## Task brief
All lines below containing "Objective" are to be listed.

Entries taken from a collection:
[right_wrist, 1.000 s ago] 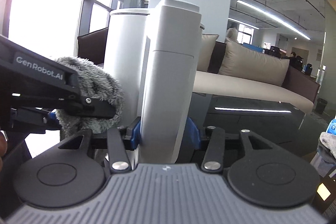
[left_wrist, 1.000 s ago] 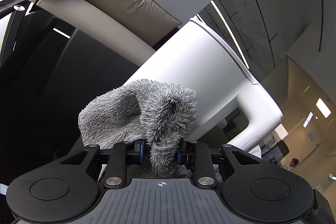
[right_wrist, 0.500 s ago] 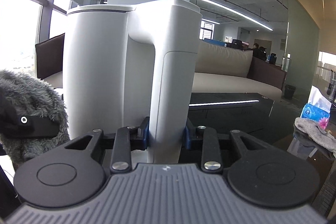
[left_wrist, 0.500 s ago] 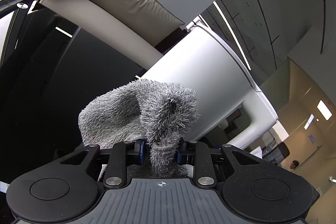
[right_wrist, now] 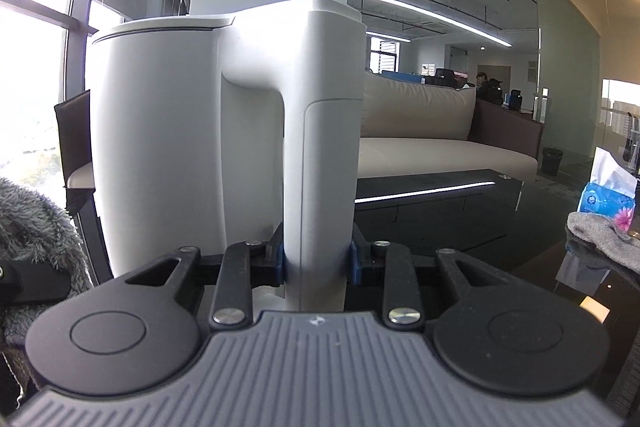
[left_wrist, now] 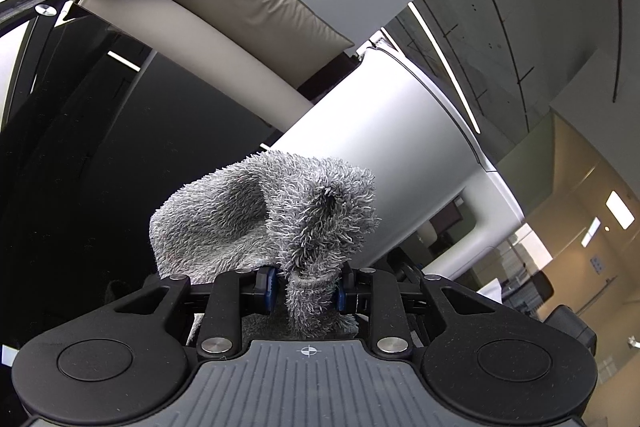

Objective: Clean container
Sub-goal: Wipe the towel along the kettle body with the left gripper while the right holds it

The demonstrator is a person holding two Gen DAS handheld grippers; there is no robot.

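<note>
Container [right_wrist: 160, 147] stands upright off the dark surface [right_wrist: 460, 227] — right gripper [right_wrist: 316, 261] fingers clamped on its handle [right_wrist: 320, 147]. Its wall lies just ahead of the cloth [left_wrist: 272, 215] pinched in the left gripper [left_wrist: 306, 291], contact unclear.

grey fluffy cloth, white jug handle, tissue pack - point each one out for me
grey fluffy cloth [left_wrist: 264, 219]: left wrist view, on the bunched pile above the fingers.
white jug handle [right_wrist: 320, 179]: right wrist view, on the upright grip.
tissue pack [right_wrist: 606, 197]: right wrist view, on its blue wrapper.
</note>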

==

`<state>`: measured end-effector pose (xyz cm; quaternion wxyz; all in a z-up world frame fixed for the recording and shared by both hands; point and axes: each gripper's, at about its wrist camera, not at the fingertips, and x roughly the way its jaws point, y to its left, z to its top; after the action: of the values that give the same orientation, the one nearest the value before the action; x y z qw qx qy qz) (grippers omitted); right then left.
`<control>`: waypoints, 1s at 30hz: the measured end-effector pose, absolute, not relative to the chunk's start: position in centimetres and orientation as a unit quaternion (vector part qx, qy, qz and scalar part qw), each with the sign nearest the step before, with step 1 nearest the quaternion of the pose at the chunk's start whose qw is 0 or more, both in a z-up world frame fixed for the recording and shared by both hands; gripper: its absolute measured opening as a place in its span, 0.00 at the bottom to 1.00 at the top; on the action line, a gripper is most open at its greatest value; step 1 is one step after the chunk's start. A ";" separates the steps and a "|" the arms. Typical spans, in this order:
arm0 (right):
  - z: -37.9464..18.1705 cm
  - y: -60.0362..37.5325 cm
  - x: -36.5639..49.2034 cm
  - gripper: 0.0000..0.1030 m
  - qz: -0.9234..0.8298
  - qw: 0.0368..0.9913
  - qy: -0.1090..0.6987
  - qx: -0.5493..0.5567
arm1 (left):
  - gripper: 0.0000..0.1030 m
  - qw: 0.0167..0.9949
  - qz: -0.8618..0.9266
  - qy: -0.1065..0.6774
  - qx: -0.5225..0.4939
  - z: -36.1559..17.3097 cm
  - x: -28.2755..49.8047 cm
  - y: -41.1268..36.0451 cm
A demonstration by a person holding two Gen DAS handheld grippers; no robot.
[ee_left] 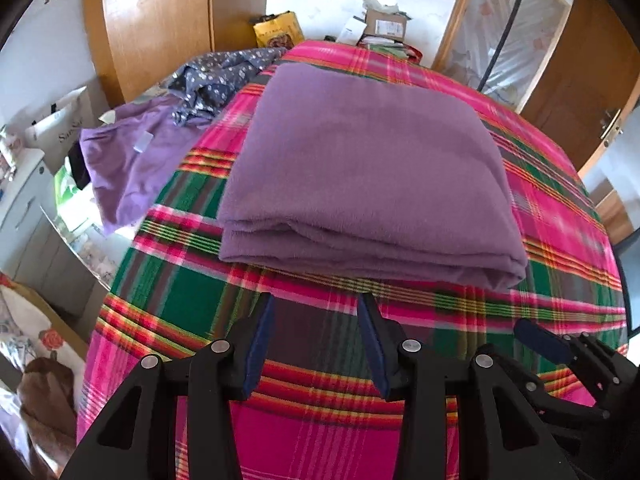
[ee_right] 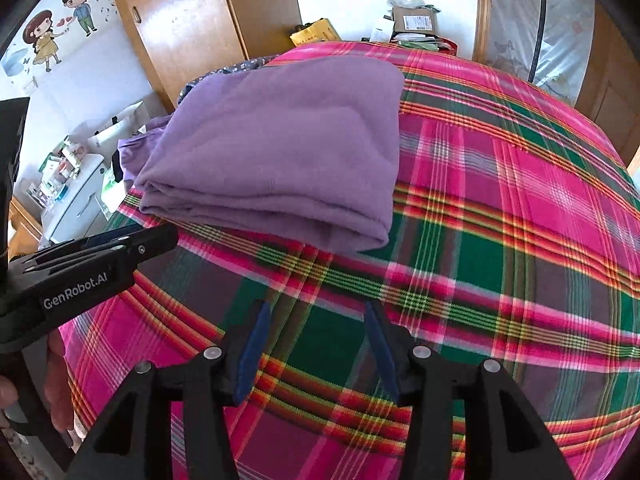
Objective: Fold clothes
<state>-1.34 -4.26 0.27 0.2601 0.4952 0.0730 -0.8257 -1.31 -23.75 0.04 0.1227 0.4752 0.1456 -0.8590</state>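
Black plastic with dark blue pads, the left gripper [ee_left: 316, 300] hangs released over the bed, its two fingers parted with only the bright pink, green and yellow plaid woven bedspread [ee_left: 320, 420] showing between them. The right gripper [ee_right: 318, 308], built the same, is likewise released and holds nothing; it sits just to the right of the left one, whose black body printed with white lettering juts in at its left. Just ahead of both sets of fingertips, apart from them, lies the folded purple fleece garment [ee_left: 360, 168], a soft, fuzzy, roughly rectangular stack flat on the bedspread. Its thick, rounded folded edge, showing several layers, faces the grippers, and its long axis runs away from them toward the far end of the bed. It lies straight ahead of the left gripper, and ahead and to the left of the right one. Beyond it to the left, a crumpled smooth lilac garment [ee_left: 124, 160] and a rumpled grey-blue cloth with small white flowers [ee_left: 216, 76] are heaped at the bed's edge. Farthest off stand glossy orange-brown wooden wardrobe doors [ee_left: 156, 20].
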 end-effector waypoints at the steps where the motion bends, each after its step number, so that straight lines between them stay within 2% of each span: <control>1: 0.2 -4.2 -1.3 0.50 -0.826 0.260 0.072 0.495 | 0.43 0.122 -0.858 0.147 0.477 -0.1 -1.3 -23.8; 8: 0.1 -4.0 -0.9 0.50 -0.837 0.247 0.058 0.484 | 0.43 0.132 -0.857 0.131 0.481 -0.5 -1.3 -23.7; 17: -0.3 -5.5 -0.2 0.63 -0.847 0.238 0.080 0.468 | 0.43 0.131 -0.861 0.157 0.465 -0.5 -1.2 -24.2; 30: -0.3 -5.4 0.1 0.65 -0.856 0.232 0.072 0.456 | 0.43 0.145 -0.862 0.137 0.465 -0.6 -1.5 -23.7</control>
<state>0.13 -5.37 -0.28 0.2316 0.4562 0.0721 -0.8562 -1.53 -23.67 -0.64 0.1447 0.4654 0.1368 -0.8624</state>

## Reply
Objective: Clean container
Objective: Fold clothes

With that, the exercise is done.